#### Your task:
Produce an exact copy of the first line of the data below and each line after it, please, up to and including the one with "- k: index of".

╭─ Stored data

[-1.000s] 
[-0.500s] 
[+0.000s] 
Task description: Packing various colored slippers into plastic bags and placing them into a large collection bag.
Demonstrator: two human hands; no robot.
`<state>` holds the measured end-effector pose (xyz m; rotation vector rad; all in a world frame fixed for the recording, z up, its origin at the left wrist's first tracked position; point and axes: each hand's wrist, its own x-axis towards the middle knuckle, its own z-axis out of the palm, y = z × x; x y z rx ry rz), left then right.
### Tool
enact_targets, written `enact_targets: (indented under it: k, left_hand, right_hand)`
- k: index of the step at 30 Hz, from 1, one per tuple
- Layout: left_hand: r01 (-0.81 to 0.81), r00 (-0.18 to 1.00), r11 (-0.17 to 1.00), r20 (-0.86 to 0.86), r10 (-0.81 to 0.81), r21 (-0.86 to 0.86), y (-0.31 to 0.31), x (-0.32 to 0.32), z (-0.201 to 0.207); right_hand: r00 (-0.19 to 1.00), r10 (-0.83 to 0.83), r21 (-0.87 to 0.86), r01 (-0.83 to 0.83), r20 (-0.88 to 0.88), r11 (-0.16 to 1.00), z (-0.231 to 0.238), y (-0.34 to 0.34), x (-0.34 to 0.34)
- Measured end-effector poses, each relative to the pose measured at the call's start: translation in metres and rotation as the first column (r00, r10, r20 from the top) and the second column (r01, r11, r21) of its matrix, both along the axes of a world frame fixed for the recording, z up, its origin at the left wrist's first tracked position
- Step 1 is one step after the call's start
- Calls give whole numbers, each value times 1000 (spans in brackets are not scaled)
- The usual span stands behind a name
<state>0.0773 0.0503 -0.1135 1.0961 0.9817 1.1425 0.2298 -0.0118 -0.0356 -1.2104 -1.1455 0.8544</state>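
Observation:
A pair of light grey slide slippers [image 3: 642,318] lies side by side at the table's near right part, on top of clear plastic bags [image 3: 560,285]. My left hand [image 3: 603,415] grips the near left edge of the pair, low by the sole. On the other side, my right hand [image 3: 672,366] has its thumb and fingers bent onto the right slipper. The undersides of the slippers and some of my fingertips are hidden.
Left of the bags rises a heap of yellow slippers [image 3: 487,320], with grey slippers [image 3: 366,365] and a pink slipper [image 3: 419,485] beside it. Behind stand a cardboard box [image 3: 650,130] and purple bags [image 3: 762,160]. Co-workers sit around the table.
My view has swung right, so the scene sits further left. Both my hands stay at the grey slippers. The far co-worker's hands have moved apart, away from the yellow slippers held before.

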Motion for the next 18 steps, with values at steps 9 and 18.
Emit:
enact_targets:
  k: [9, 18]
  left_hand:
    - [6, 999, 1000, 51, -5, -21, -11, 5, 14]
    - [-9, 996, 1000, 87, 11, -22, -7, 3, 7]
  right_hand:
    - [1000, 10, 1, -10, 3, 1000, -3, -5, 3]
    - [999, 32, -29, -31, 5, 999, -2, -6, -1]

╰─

#### Task output:
[-1.000s] 
[-0.500s] 
[+0.000s] 
Task description: Packing various colored slippers into plastic bags and placing them into a large collection bag.
Demonstrator: two human hands; no robot.
`<state>` holds the measured end-effector pose (xyz m; rotation vector rad; all in a world frame fixed for the recording, z up, its origin at the left wrist's first tracked position; point and axes: each hand's wrist, its own x-axis towards the middle knuckle, its own z-axis out of the palm, y = z × x; x y z rx ry rz), left then right.
### Tool
enact_targets, written `enact_targets: (indented under it: k, left_hand, right_hand)`
- k: index of the step at 30 Hz, from 1, one per tuple

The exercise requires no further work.